Early feeding skills measure was carried out through the Early Feeding Skill (EFS) scale. It is a 28-item scale that measures feeding skills in three parts, including before feeding (oral feeding readiness assessment), during feeding (ability of maintaining engagement in feeding, ability of oral-motor skills organization, ability of swallowing coordination, and ability of physiological stability maintenance), and after feeding (oral feeding recovery assessment). Subscales of the assessment scale indicate areas of strength, areas of some clinical concern, and areas of major clinical concern. The EFS scale was developed by neonatal nurses and feeding experts and supports content validity. It is reported that the inter-rater reliability of EFS is 0.85 and intra-rater reliability was 0.81 in 2018 (26, 27). Face validity, content validity, structural validity, and internal consistency of the Persian version of EFS are confirmed (26-28).

3.2. Interventions

All subjects - preterm infants - were randomly divided, based on criteria for inclusion, into two intervention groups: cue-based feeding and scheduled feeding protocol. This research consists of 4 evaluation stages: before treatment, first oral feeding day, full oral feeding day, and day of discharge from hospital. A speech and language pathologist in every stage assessed infants by PIOFRAS and EFS

3.2.1. Cue-based Feeding Protocol

Initially, preterm infants were evaluated 15 minutes before feeding by PIOFRAS. If they received a score of more than 30, they would be prepared for oral feeding, and then EFS was used to get the infant’s profile of early feeding skills. When infants did not receive mechanical ventilation, and they could stand full enteral feeding, physicians ordered an assessment of infants’ readiness for oral feeding. During the day, speech and language pathologist reviewed infants’ scores on the Oral Feeding Readiness Scale (OFRS), which had five options that included preterm infants’ oral feeding cues (infant state, rooting behavior, muscle tone, and physiological instability). Feeding readiness was in the range of 1 to 5. One score was indicator of drowsy or alert state, rooting behavior, and the right tone. The score five meant the infant's physiological condition was not stable, and the infant did not have readiness for feeding.

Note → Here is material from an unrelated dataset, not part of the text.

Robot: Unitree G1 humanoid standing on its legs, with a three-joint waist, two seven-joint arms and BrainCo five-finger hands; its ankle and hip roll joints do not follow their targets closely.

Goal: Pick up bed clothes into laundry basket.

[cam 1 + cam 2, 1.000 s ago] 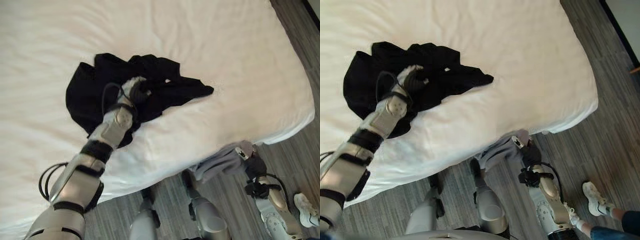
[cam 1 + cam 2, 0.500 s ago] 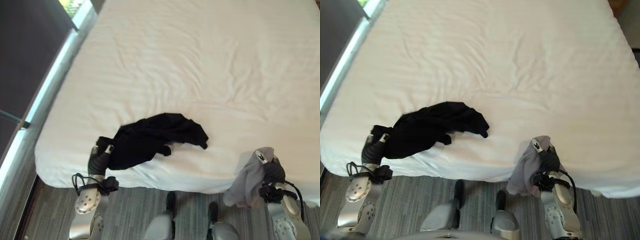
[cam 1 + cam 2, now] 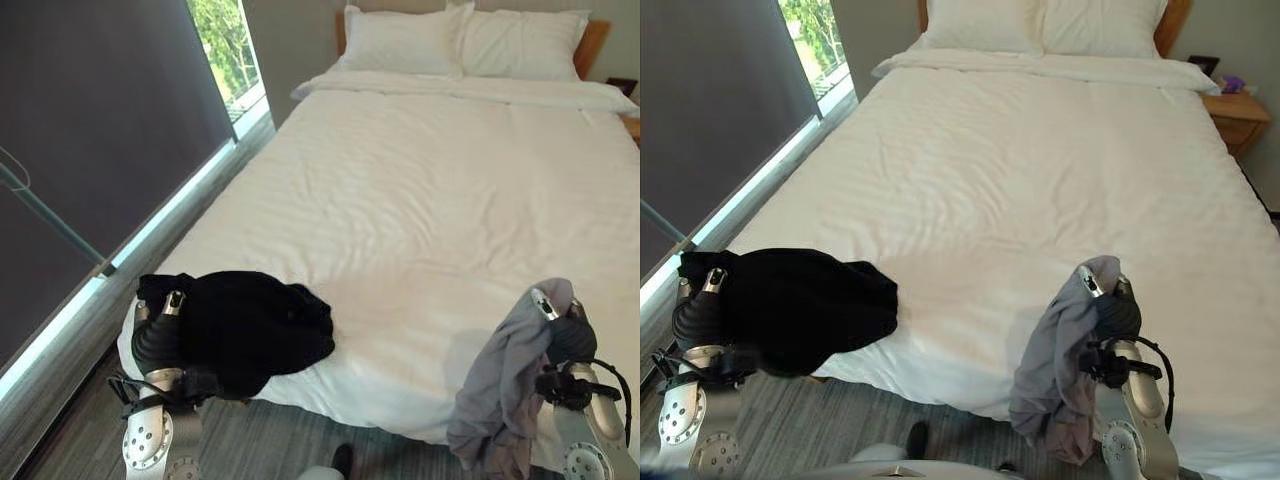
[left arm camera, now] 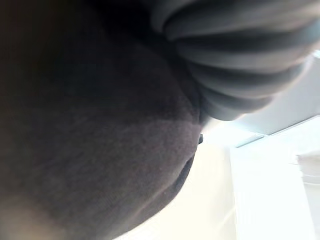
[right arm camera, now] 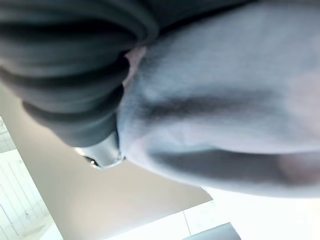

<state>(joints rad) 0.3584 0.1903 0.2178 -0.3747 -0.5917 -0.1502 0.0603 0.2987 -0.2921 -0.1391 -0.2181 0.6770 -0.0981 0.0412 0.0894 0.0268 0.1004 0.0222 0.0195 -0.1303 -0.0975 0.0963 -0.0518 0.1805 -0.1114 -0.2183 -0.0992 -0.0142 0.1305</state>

Infants were offered oral feedings when their readiness scores were 1 or 2 on the OFRS, and then SLP continuously was evaluating the quality of preterm infants’ oral feeding on the Oral Feeding Quality Scale, which considered infant's sucking, coordination between sucking, swallowing, and breathing, and duration of feeding. The scale consisted of five items that ranged between 1 to 5. The score 1 and 2 demonstrated oral feeding quality was satisfactory and infant was able to feed all milk volume by bottle or breast. The score 5 meant infants were not capable of oral feeding. Oral feeding was stopped if the infant demonstrated distress cues, such as change of heart rate, respiratory rate, and oxygen saturation levels, and uncoordinated suck–swallow–breathe pattern (1, 29, 30). Each oral feeding lasted up to and no more than 30 minutes. The remaining volume of milk was given to the infant by gavage. Infants kept the cue-based feeding up until they orally reached the prescribed volume in each feeding. However, the infant who received a score of less than 30 in PIOFRAS, that infant was not ready for oral feeding. According to the infant’s oral skills, interventions such as oral non-nutritive sucking and skin to skin contact were done before tube feeding (29, 31).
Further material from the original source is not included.